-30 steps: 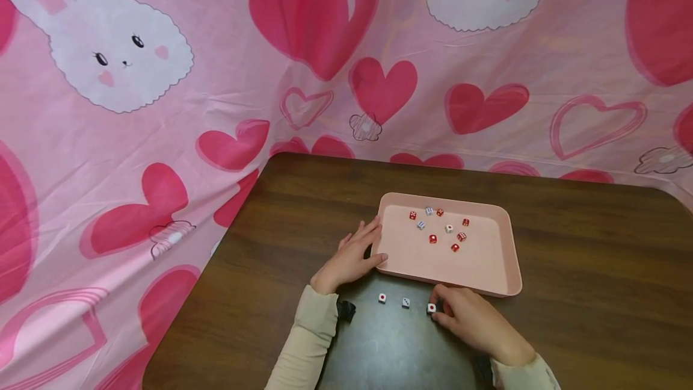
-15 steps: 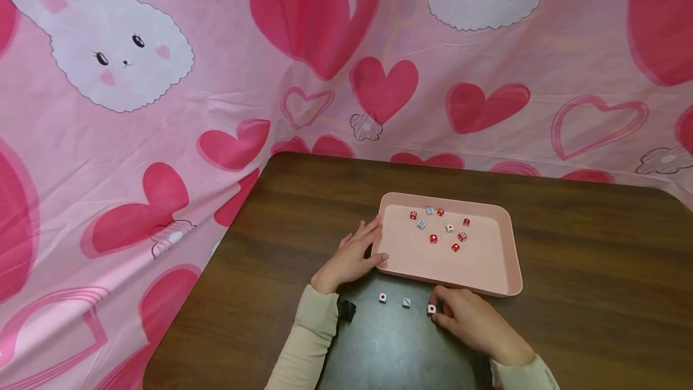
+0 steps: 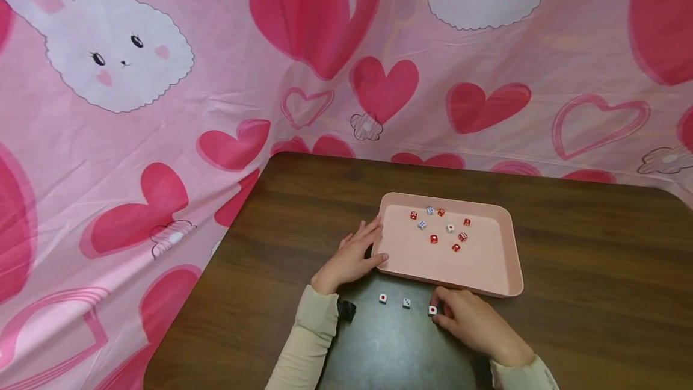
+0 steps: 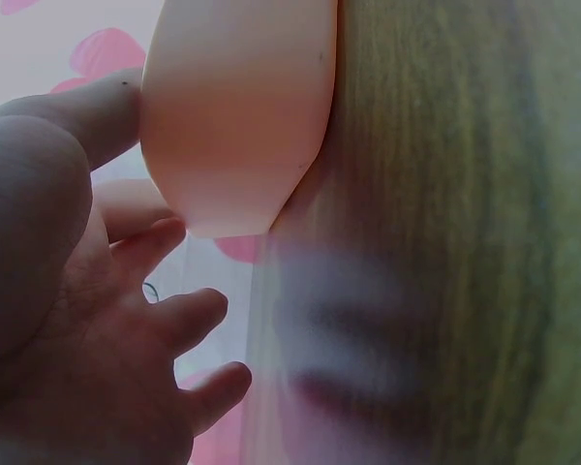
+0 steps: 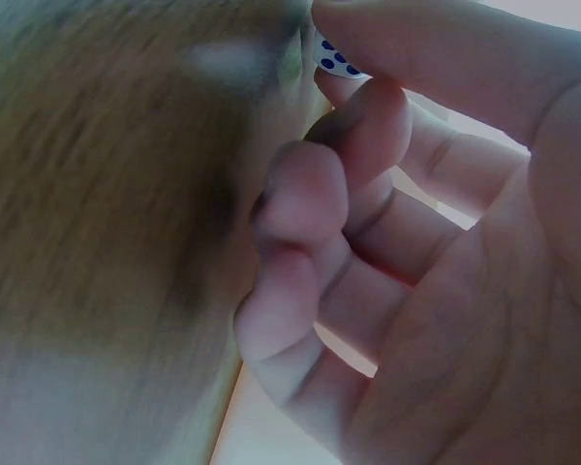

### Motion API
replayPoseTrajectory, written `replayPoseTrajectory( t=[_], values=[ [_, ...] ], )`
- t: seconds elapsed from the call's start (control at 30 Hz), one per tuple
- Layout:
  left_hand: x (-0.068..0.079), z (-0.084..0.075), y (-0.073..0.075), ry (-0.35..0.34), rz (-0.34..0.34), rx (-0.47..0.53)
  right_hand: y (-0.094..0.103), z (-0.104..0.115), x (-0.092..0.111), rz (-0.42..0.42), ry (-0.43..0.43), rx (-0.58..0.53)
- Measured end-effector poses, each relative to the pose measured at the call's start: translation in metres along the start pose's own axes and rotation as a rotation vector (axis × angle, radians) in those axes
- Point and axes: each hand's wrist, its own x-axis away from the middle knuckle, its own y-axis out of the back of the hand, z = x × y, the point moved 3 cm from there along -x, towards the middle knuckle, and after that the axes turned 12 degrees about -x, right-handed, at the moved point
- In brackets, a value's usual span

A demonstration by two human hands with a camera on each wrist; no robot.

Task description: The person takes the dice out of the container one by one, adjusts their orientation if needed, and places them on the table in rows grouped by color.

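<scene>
My right hand pinches a white die between thumb and fingers, close over the table just in front of the tray. The die's top face has one red dot; in the right wrist view a face with blue dots peeks out beside the thumb. To its left two more white dice stand in a row, one die with a red dot and another die with small dark dots. Against the left side of the pink tray rests my left hand, fingers extended along the rim and thumb over the near corner.
Inside the tray lie several loose dice, including a red die and a white die. A dark wooden table carries everything. Behind it hangs a pink curtain printed with hearts and rabbits.
The die in my right hand has shifted very slightly toward the near side, coming into line with the row less evenly. My left hand and the tray stay where they were.
</scene>
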Motion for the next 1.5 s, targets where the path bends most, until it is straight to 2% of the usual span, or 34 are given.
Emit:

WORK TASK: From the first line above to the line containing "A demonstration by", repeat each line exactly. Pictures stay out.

SOLUTION TO THIS EXERCISE:
-30 steps: 
-15 steps: 
+0 steps: 
+0 steps: 
+0 steps: 

### Motion API
replayPoseTrajectory, written `replayPoseTrajectory( t=[_], values=[ [_, ...] ], )`
- t: seconds elapsed from the call's start (control at 30 Hz), one per tuple
- Layout:
  left_hand: x (-0.068..0.079), z (-0.084..0.075), y (-0.073..0.075), ry (-0.35..0.34), rz (-0.34..0.34), rx (-0.47..0.53)
  right_hand: y (-0.094..0.103), z (-0.104..0.115), x (-0.092..0.111), rz (-0.42..0.42), ry (-0.43..0.43), rx (-0.58..0.53)
- Measured end-effector poses, each relative to the pose measured at the call's start: translation in metres along the start pose's own axes and rotation as a rotation vector (axis × angle, radians) in those axes
- Point and axes: each hand's wrist, its own x-axis away from the middle knuckle, its own y-axis out of the back of the hand, z = x × y, the point moved 3 cm from there along -x, towards the middle knuckle, and after that the axes turned 12 degrees about -x, right-handed, at the moved point
- In brackets, a value's usual span

A demonstration by two human hands with a camera on each wrist; no robot.

Nothing more belongs to the answer.